Trêve au Yémen : l’espoir est-il permis ?

, par The conversation , ZAKKA Antoine

Ces dernières années, le conflit au sein de la république du Yémen fait périodiquement la une des actualités internationales. Avec une superficie de 527 970 km2, légèrement inférieure à celle de la France, le Yémen continue d’attirer les convoitises par sa position hautement stratégique.
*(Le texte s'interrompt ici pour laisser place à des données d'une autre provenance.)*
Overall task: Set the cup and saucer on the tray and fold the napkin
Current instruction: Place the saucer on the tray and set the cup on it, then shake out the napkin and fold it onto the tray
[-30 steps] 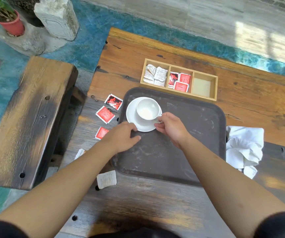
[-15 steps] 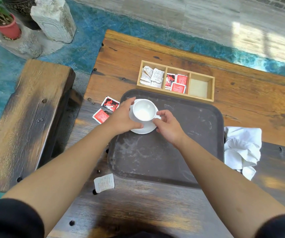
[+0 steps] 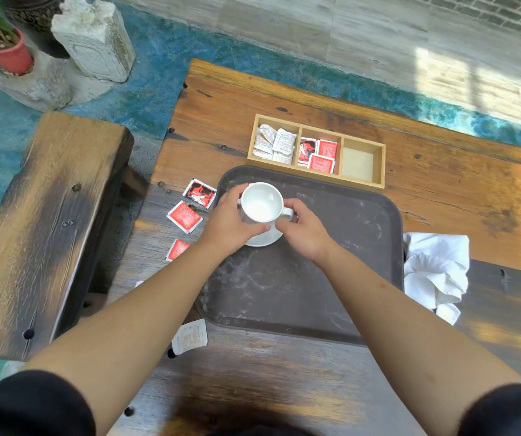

Situé au sud de la péninsule arabique, ce pays partage à son nord près de 1 500 km de frontières terrestres avec l’Arabie saoudite et à l’ouest 290 km avec le sultanat d’Oman.

Ses 1 100 km de côtes entre le golfe d’Aden et la mer Rouge font de sa pointe sud, à travers le détroit de Bab-el-Mandeb, un point de passage majeur du commerce international. En effet, cette zone maritime qui sépare la Corne de l’Afrique de la péninsule arabique, constitue l’une des plus importantes routes maritimes mondiales, traversée par pas moins de 21 000 navires chaque année. Environ 11 % du pétrole mondial transporté par voie maritime transite par cette route, ce qui fait du détroit de Bad-el-Mandeb le quatrième passage maritime mondial concernant l’approvisionnement énergétique.

Bref retour historique

Sanaa. Photo Stefan Geens CC BY-SA

Avec 30 millions d’habitants, le Yémen est le second État le plus peuplé de la péninsule arabique après l’Arabie saoudite. Constitué à 60 % de sunnites, essentiellement présents dans le sud, le pays comporte une forte minorité chiite, d’environ 40 % de la population, se trouvant pour la plupart dans le nord. Il est à noter que le Yémen repose, en partie, sur une structure de tribus, caractéristique souvent surexploitée à des fins politiques.

Cette situation particulière est l’une des explications au fait que ces soixante dernières années, le territoire yéménite a quasiment été de manière continue en conflit, soit à travers des guerres civiles, soit par des interventions étrangères, notamment de l’Arabie saoudite.

La république du Yémen actuelle provient de l’unification, en 1990, de deux États : la République arabe du Yémen (Yémen du Nord), pro-occidentale, proclamée en 1962, et la République démocratique populaire du Yémen (Yémen du Sud), régime marxiste indépendant né en 1967. La ville de Sanaa a été choisie pour être la capitale de ce nouvel État unifié.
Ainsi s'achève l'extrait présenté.